The Prosecutor General's Office on Thursday ordered city prosecutors to check whether the Vnukovo aircraft repair plant complied with air safety regulations when it serviced the Boeing 737 that crashed Sunday in Perm, killing all 88 people on board.

The jet, which was operated by Aeroflot subsidiary Aeroflot Nord, was given a clean bill of health by the plant's inspectors on Sept. 7, the Prosecutor General's Office said in a statement Thursday.

The government commission investigating the crash discovered that the Boeing departed Moscow on Sunday with a faulty automatic thrust system after airport technicians in Moscow decided it would be repaired upon returning to its base at Sheremetyevo-1 Airport, Kommersant reported Thursday.

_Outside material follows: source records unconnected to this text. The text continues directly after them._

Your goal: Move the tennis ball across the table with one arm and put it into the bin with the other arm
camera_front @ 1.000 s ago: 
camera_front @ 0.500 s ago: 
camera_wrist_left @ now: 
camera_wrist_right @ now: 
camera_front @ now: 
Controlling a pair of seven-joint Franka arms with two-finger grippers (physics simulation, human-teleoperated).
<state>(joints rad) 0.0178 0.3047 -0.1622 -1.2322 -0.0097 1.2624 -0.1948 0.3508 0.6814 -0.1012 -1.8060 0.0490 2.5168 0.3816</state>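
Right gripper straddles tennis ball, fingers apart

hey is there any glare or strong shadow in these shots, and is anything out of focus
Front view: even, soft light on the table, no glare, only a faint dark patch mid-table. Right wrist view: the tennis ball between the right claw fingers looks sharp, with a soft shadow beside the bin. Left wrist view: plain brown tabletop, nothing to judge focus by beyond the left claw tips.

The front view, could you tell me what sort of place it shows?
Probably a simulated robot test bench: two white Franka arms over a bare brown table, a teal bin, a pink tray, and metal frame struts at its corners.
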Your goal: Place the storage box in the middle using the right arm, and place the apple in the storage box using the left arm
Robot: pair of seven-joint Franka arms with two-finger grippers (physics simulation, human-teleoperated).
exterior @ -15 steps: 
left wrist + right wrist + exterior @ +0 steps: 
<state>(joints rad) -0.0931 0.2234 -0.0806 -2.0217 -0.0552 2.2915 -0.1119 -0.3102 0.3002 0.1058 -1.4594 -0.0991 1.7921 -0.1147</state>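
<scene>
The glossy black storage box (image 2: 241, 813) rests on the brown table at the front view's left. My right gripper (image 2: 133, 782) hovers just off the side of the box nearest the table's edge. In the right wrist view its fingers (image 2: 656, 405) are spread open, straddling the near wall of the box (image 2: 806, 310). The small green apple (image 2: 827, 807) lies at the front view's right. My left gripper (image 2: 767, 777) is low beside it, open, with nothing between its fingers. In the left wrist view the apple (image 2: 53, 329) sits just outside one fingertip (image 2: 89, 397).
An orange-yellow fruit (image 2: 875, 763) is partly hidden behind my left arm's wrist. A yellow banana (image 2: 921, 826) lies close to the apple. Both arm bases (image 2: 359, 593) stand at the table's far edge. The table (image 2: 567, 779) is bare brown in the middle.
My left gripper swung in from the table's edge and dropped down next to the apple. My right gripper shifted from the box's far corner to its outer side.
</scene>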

The Federal Air Transportation Agency on Wednesday banned all civilian flights using aircraft with inoperative automatic thrust systems, which maintains a plane's speed within pre-programmed limits.

It remained unclear whether the glitch caused the Boeing 737 to crash as it prepared to land at Perm's Bolshoye Savino Airport.

The Investigative Committee has opened a separate probe into possible air safety violations resulting in the death of two or more people -- a crime punishable by up to seven years in prison.

The committee has completed the initial phase of its investigation and is satisfied with the results, committee spokesman Vladimir Markin said Thursday, Interfax reported.

Andrei Kovtun, head of the Perm regional branch of the Emergency Situations Ministry, told reporters Thursday that the plane's wreckage will be used to erect a monument to the crash victims. The largest fragment of the aircraft is 6 meters long, Kovtun said.

More than 2, 500 police and rescue workers have filled a total of 30 trucks with debris strewn across 8,000 square meters at the crash site, Kovtun said.